Culturally and politically, many in American liberalism would dream of a blessed future “convergence,” when the Soviet Union would become a bit more like us and we a bit more like them. You know, some socialism here, some atheism there, what’s the difference? The last thing they wanted to hear was that a fanboy of Moscow had murdered their beloved JFK.
(Today’s political leftists, of course, have moved far beyond JFK sympathies and would loathe his politics. However, Ronald Reagan as president had a very different view of the Kremlin. His theory: “We win, they lose.”)
Indeed, at the very time Kennedy was killed, a weekly TV adventure series was in preparation that included suave, handsome Soviet secret agent “Illya Kuryakin” working right alongside American agent “Napoleon Solo.” It went on to be a very popular program from 1964 to early 1968, as if the grim reality of Kremlin Communist thugs with malign designs hardly mattered.
Wikipedia observes: “The series was remarkable for pairing an American character, Napoleon Solo, with the Russian Kuryakin as two spies who work together for an international espionage organization at the height of the Cold War.” The show was named The Man from U.N.C.L.E.

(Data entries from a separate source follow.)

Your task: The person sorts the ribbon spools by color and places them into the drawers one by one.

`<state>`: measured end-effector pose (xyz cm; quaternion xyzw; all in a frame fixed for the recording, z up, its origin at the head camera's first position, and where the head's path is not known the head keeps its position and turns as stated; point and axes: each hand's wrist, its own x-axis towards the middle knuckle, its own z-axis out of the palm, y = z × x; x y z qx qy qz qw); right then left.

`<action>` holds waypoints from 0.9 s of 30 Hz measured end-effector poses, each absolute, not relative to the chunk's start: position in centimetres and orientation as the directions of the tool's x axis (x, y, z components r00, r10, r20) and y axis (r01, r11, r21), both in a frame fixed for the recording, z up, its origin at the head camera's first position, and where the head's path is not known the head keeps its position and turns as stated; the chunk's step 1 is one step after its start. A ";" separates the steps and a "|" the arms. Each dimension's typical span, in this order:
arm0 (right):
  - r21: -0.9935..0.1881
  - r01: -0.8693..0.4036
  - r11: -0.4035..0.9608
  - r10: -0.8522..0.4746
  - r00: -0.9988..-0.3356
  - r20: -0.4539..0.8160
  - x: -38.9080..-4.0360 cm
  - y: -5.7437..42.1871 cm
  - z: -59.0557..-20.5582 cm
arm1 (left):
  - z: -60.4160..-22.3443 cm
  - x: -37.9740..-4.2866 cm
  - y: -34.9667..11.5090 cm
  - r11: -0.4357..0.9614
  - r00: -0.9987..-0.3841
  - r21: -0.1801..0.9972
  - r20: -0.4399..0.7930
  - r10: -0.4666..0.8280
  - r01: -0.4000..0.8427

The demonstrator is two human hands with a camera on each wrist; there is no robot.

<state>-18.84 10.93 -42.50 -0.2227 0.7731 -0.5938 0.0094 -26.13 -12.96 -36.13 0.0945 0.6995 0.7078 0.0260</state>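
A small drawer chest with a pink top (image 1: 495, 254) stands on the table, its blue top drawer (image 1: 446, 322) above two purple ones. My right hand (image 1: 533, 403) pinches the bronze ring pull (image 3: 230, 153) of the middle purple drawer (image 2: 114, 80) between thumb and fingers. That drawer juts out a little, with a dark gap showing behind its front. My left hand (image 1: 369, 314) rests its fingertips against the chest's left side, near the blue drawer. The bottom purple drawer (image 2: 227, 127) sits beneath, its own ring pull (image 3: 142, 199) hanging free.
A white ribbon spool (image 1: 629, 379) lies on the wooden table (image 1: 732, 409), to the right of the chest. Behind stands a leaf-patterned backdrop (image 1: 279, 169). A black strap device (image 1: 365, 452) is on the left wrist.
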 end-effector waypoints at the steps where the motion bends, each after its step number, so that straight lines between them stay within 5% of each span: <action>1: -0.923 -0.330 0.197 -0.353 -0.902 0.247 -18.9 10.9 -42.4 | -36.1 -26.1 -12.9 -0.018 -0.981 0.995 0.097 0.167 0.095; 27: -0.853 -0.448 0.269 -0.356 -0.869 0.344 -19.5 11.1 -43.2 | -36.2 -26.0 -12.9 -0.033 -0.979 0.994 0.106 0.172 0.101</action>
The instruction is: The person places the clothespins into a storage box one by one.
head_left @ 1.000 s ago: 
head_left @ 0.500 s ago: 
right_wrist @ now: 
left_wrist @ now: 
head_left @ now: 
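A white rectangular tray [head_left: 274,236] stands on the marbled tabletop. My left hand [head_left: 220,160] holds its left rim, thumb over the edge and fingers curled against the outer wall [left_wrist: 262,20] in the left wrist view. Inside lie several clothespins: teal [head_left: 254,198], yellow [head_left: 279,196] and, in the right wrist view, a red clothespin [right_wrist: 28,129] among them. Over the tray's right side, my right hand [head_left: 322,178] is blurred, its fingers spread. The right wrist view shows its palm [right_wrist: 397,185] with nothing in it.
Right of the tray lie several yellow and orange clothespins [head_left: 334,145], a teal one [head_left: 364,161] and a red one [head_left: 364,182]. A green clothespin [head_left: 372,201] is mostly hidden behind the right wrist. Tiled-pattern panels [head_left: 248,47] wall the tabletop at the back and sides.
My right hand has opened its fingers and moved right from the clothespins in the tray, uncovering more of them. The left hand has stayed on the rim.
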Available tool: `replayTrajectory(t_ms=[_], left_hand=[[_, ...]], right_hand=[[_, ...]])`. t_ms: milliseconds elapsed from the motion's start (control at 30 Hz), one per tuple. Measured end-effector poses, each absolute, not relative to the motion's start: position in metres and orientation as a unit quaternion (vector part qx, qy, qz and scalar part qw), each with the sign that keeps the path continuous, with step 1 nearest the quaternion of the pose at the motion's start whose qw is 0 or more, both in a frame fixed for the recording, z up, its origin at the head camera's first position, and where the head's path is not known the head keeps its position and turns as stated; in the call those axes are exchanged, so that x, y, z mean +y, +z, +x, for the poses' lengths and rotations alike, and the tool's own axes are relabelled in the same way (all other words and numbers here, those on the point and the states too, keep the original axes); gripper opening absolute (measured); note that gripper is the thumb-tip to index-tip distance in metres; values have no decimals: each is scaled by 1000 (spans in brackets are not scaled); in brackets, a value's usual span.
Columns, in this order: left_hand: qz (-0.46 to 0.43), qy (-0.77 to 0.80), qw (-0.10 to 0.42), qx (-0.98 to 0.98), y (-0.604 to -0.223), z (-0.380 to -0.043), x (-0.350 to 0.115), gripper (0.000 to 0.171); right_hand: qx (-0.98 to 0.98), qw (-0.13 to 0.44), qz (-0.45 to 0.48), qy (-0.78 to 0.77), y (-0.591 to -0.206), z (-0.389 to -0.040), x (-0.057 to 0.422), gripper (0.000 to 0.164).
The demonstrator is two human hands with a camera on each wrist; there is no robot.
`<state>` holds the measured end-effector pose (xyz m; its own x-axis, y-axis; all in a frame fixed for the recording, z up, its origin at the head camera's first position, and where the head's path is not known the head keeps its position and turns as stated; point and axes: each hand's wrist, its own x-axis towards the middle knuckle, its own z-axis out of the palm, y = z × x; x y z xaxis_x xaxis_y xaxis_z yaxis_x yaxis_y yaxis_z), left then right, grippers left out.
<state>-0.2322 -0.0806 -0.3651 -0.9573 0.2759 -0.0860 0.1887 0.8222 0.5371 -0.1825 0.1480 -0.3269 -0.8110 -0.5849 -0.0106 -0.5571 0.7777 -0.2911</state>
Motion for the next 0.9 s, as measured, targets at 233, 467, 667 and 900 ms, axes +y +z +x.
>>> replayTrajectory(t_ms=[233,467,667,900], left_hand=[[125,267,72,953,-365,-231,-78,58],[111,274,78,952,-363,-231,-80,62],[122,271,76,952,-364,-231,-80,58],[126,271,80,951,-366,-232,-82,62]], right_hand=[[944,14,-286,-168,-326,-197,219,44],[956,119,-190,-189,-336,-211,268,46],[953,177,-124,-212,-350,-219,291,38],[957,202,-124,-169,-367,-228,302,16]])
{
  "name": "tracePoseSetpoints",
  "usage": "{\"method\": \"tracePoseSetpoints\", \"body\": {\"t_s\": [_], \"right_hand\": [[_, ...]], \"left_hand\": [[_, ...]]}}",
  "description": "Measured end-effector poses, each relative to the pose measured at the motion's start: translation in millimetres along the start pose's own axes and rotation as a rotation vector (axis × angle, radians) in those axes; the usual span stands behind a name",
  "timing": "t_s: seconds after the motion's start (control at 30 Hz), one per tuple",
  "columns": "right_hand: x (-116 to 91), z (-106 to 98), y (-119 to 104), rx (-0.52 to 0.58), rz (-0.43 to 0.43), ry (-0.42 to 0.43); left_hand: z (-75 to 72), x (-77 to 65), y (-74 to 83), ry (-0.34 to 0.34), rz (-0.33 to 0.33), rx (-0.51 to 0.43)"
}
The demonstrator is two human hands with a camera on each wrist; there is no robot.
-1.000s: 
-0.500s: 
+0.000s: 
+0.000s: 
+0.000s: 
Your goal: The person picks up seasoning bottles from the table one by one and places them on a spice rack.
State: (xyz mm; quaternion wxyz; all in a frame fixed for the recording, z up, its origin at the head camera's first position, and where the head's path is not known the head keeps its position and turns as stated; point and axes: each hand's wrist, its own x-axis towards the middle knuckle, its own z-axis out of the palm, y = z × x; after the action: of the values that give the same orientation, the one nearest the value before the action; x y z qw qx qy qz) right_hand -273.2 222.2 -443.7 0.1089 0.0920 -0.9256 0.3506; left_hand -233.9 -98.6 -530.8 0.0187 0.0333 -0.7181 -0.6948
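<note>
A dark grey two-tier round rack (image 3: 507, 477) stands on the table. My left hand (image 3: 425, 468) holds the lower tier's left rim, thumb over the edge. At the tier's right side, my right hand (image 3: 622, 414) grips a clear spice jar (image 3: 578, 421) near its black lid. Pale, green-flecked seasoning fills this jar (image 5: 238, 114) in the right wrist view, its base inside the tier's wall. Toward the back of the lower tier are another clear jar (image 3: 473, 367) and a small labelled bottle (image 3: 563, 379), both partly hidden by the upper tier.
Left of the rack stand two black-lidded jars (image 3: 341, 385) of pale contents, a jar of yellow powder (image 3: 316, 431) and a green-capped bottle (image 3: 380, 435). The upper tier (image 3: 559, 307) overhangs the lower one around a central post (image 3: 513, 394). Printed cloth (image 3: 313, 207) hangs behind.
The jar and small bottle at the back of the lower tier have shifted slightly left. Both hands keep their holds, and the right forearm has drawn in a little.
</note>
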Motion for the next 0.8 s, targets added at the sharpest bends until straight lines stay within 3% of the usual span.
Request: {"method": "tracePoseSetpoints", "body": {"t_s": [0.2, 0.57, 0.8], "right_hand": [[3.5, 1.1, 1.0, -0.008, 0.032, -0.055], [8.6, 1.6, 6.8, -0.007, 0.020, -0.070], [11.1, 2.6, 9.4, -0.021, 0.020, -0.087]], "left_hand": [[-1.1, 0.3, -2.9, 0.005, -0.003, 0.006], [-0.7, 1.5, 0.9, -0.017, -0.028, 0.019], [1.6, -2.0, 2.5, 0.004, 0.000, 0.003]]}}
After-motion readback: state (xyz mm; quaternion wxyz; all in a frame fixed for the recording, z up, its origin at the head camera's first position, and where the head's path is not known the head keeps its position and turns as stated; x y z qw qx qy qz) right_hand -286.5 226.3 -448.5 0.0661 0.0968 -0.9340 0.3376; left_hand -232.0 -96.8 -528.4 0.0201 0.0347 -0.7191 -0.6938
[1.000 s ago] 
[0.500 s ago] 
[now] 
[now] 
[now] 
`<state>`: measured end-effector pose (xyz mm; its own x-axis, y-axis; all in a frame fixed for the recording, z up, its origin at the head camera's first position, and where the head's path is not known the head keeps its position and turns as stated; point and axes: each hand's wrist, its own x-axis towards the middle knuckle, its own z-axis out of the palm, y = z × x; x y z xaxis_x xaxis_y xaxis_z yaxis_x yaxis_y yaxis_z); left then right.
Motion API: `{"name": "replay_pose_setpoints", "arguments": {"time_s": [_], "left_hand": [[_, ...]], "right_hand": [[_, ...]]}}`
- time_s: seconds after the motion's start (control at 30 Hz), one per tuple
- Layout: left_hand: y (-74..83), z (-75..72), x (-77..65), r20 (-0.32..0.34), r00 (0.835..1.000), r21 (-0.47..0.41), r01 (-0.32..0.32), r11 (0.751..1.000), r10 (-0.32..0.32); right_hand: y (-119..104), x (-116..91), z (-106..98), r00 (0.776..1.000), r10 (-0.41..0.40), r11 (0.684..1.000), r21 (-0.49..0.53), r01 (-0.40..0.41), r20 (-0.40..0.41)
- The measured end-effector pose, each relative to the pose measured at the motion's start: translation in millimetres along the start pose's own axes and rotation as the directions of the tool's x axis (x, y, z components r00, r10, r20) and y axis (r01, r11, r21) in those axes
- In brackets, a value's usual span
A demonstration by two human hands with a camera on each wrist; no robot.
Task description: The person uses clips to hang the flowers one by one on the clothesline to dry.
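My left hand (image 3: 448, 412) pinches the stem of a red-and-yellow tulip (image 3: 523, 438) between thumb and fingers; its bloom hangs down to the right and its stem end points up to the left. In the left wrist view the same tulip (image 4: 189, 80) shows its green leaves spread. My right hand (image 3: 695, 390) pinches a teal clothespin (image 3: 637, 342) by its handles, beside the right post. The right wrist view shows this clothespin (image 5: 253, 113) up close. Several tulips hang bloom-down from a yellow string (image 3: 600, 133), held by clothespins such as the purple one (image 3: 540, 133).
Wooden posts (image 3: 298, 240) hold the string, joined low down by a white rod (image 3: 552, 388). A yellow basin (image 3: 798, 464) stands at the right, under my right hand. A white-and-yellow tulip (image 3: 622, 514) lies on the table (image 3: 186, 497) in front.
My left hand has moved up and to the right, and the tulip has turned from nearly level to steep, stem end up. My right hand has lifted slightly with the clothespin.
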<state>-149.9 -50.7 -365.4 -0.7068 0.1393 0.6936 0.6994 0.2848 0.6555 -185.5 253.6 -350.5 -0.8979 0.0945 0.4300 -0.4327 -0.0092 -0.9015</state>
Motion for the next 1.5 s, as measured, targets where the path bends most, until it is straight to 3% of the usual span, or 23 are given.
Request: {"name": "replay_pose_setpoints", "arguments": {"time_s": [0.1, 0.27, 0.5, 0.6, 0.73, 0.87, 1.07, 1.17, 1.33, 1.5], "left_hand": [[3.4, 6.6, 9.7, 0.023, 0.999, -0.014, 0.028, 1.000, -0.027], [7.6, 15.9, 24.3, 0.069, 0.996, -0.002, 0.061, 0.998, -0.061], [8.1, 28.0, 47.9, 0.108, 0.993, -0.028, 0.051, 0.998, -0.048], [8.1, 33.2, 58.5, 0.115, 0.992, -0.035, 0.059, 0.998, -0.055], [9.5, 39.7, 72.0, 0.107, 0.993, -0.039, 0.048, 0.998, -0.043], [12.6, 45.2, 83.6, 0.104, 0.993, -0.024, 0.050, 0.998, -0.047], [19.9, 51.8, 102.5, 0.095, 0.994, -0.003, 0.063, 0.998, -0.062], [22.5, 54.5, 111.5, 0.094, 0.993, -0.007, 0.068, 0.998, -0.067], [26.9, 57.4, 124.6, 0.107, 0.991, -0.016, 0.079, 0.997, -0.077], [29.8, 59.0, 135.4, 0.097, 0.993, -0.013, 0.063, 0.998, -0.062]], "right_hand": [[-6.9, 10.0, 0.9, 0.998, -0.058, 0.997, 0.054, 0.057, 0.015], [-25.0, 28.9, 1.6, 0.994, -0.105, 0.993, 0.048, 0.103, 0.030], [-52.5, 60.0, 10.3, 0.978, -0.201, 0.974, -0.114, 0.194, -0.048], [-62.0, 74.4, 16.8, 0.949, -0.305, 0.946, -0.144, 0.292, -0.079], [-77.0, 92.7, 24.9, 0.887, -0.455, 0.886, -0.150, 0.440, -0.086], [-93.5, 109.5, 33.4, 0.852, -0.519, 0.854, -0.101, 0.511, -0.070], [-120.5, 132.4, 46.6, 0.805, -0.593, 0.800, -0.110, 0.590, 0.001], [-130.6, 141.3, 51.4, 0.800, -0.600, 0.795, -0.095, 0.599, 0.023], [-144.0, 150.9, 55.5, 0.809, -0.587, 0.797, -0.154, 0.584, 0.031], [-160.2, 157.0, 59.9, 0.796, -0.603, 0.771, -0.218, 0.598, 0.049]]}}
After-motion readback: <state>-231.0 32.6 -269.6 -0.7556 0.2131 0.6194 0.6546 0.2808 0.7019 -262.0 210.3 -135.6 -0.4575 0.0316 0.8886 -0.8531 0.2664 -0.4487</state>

Earlier in 1963 in Dallas, a retired U.S. Army major general known for strong anti-Communist views, Edwin Walker, received minor wounds when a bullet was fired through a window at his home. Although Oswald wasn’t a suspect at the time, the U.S. government’s Warren Commission, created to probe Kennedy’s assassination, concluded that he was the gunman.
Amid all the other emotional pain arising from Kennedy’s assassination was photographer Beers’ professional regret that he snapped his picture slightly too soon to draw the attention of Jackson’s Pulitzer-winner. Some people reportedly suggested that the two men receive a co-Pulitzer, but that was not to be, and Beers was hurt over it for the rest of his life.
A story published on June 30, 2002, by Beers’ paper, The Dallas Morning News, said: “Those who knew him say he never recovered from missing the Pulitzer by six-tenths of a second — the time between his photograph and Mr. Jackson’s.”
The story added, “‘I know this sounds stupid, but for years, I wouldn’t even talk to people about it. It hurt a lot,’ says Darlene Beers Williams, 50, the second of Mr. Beers’ three children, whose father died of a heart attack in 1975. He was 51.”
It’s always true around the world that someone is happy when someone else is sad, someone is being born when someone is dying, someone is falling in love when someone else has a broken heart. This side of Heaven, there’s no universally perfect time or place.
Let’s be grateful for Thanksgiving 2021 and look forward to better times. And hope that even Marxist-poisoned, pro-abortion fanatic Biden and his administration are converted from their wicked ways. The Lord came to save sinners, but even God is powerless over the hearts of proud, unrepentant ones.